2.- Sobre la prescripción alegada por el recurrente, respecto de los derechos laborales del trabajador correspondientes a los periodos 1993-1999 por entrada en vigencia -en el último año- del Estatuto del Funcionario Público, ha menester considerar que si bien es cierto que el Estatuto del Funcionario Público entró en vigencia a partir del año 1999, ello no supone, como refiere el apelante, un cambio automático del estatus del trabajador y con ello la obligatoriedad de reclamar determinados derechos, tal el caso de los beneficios sociales materia de controversia, por cuanto dada la naturaleza de la relación de dependencia laboral, cuando eventualmente se producen determinados cambios en la estructura del empleador, es éste -el empleador- el llamado a tomar las previsiones legales y administrativas orientadas a resolver los posibles conflictos que esos cambios pudieran ocasionar tanto en la prosecución de sus fines como en el normal desenvolvimiento de sus actividades, entre ellos, lo relativo a la administración de personal y sus propias eventualidades. Un entendimiento contrario daría lugar a que, por una parte, el trabajador sustituya el poder de dirección del empleador y, por otra, que bastaría el cambio de razón social para que el empleador pudiera exonerarse de sus cargas sociales.
Sobre este particular, no se debe perder de vista que conforme al art. 13 de la Ley General del Trabajo, el pago de los beneficios sociales es una obligación del empleador que debe cumplir al momento del retiro del trabajador y que el reclamo del trabajador debe nacer como consecuencia del incumplimiento por parte del empleador de honrar aquellos derechos y, siendo así, mal podría correrle término al trabajador que, como en el presente caso, no fue objeto de ningún despido, sino de una sustitución de empleador, sujeto a las previsiones del art. 11 de la Ley General del Trabajo y art. 8 del DS. 1592 de 19 de abril de 1949, resultando inadmisible el razonamiento de la entidad recurrente, en sentido de que la prescripción se computaba a partir de la entrada en vigencia de la Ley 2027, debido a que para dar cabida a tal presupuesto la Prefectura debió realizar un nuevo contrato con el trabajador sujeto a condiciones diversas que le imponía la Ley del Estatuto del Funcionario Público, al no hacerlo, no puede atribuirse responsabilidad alguna al demandante, pues lo contrario, conllevaría la vulneración del art. 162-II de la C.P.E.
En cuanto a la nulidad sugerida por el Ministerio Público, se debe tener presente que a partir de la instauración del nuevo sistema procesal penal en Bolivia, el Ministerio Público pasó a cumplir sus actuales específicos roles de persecución penal, de tal modo que conforme al art. 127 del Código de Procedimiento Civil, modificado por la Quinta Disposición Final de la Ley Orgánica del Ministerio Público de 13 de febrero de 2001, se excluye la obligatoriedad de notificar al Ministerio Público cuando la demanda es dirigida contra el Estado.
Por lo relacionado, no siendo evidentes las infracciones denunciadas en el recurso de casación que se examina, corresponde resolver el mismo conforme establecen los arts. 271- 2) y 273 del Código de Procedimiento Civil, aplicables al caso de autos con la permisión contenida en el art. 252 del Código Procesal del Trabajo.

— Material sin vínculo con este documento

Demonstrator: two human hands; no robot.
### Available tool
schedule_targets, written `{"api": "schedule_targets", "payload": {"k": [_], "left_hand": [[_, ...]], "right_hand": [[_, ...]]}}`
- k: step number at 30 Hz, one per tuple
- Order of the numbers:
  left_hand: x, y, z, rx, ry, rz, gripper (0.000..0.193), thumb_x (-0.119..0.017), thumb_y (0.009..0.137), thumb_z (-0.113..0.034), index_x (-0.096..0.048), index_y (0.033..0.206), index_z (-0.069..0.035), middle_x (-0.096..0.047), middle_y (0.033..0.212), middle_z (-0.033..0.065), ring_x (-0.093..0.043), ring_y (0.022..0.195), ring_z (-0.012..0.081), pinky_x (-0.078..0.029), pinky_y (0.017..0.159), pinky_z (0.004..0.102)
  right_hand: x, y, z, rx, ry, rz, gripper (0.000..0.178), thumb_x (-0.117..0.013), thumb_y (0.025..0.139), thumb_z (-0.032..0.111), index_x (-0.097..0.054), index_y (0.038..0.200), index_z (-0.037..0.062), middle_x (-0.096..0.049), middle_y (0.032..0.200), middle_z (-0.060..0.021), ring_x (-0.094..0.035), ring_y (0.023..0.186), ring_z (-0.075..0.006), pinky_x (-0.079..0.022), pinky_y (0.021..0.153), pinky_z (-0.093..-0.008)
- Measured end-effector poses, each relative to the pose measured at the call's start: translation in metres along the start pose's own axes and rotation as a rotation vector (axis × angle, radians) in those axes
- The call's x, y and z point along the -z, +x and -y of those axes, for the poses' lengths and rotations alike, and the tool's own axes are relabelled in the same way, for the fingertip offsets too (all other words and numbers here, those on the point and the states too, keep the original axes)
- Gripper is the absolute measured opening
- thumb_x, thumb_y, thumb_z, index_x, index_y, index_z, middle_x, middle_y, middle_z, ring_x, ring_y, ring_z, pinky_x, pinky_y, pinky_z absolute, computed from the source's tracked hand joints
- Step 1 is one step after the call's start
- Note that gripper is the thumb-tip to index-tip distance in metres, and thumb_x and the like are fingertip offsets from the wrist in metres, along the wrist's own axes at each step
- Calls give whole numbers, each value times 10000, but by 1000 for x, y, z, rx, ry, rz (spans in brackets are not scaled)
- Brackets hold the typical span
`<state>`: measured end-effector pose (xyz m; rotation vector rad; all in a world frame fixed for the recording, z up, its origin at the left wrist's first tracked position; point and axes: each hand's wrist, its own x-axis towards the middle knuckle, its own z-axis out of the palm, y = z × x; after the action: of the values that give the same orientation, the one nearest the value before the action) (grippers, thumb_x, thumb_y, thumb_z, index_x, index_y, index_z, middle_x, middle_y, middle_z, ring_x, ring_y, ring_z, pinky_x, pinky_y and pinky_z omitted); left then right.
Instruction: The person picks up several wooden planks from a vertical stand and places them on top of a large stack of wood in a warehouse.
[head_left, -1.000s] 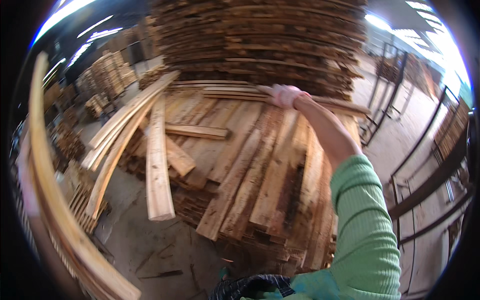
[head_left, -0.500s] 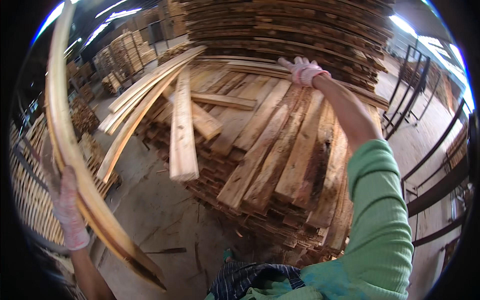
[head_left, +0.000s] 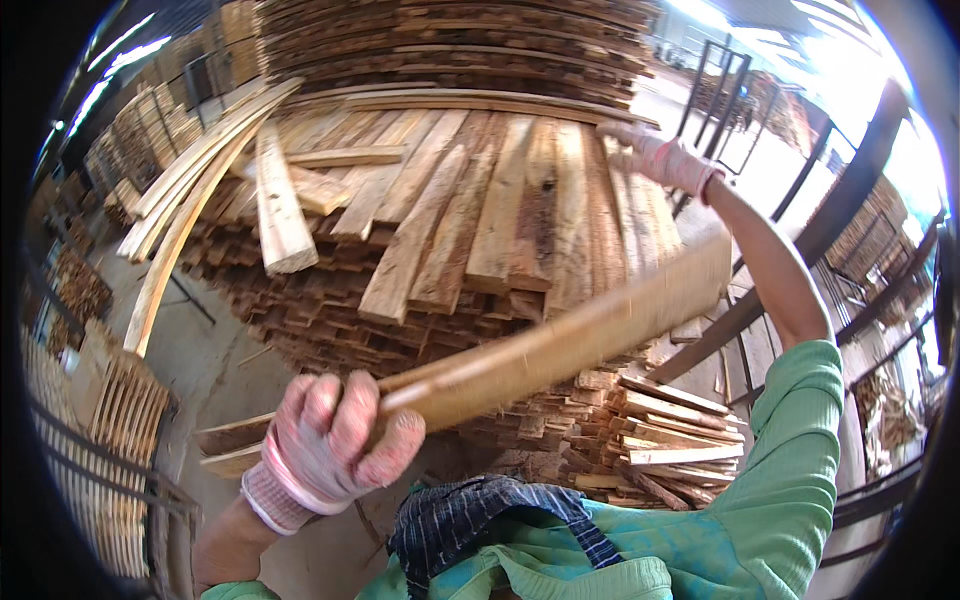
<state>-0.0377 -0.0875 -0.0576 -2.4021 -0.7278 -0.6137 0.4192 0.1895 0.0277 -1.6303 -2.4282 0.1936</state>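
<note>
My left hand [head_left: 335,440], in a pale pink-stained knit glove, is closed around wooden planks [head_left: 540,360]. They slant up to the right across the near side of the board stack, blurred by motion; two ends show left of the hand. My right hand [head_left: 665,160], gloved alike, reaches to the stack's far right corner with its fingers stretched out, somewhat blurred. It is close to the ends of the long thin boards [head_left: 480,102] lying crosswise at the back; whether it touches them I cannot tell. Rough boards [head_left: 500,210] lie side by side on the stack top.
A taller board pile [head_left: 450,45] rises behind. Loose strips [head_left: 190,175] and a short plank [head_left: 282,215] overhang the stack's left side. Short offcuts [head_left: 680,440] are heaped at the near right. Dark metal rails [head_left: 790,260] stand right; slatted wood [head_left: 110,450] lies left.
My left hand has swung the wood from upright at the far left to a slant before me. My right hand has moved from the back boards' middle to the right corner. The view has shifted right.
</note>
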Motion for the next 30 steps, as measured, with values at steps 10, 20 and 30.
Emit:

POR TANTO: La Sala Social y Administrativa Primera de la Corte Suprema de Justicia de la Nación, en ejercicio de la atribución contenida en el art. 60-1) de la Ley de Organización Judicial, en desacuerdo con el dictamen fiscal de fs. 134, declara INFUNDADO el recurso de casación de fs. 126-127. Sin costas.
Relatora: Beatriz Sandoval de Capobianco
Regístrese, notifíquese y devuélvase.
Fdo. Dra. Beatriz Sandoval de Capobianco.
Dr. Jaime Ampuero García.
Sucre, 05 de febrero de 2009.
Proveído: Ricardo Medina Stephens.- Secretario de Cámara.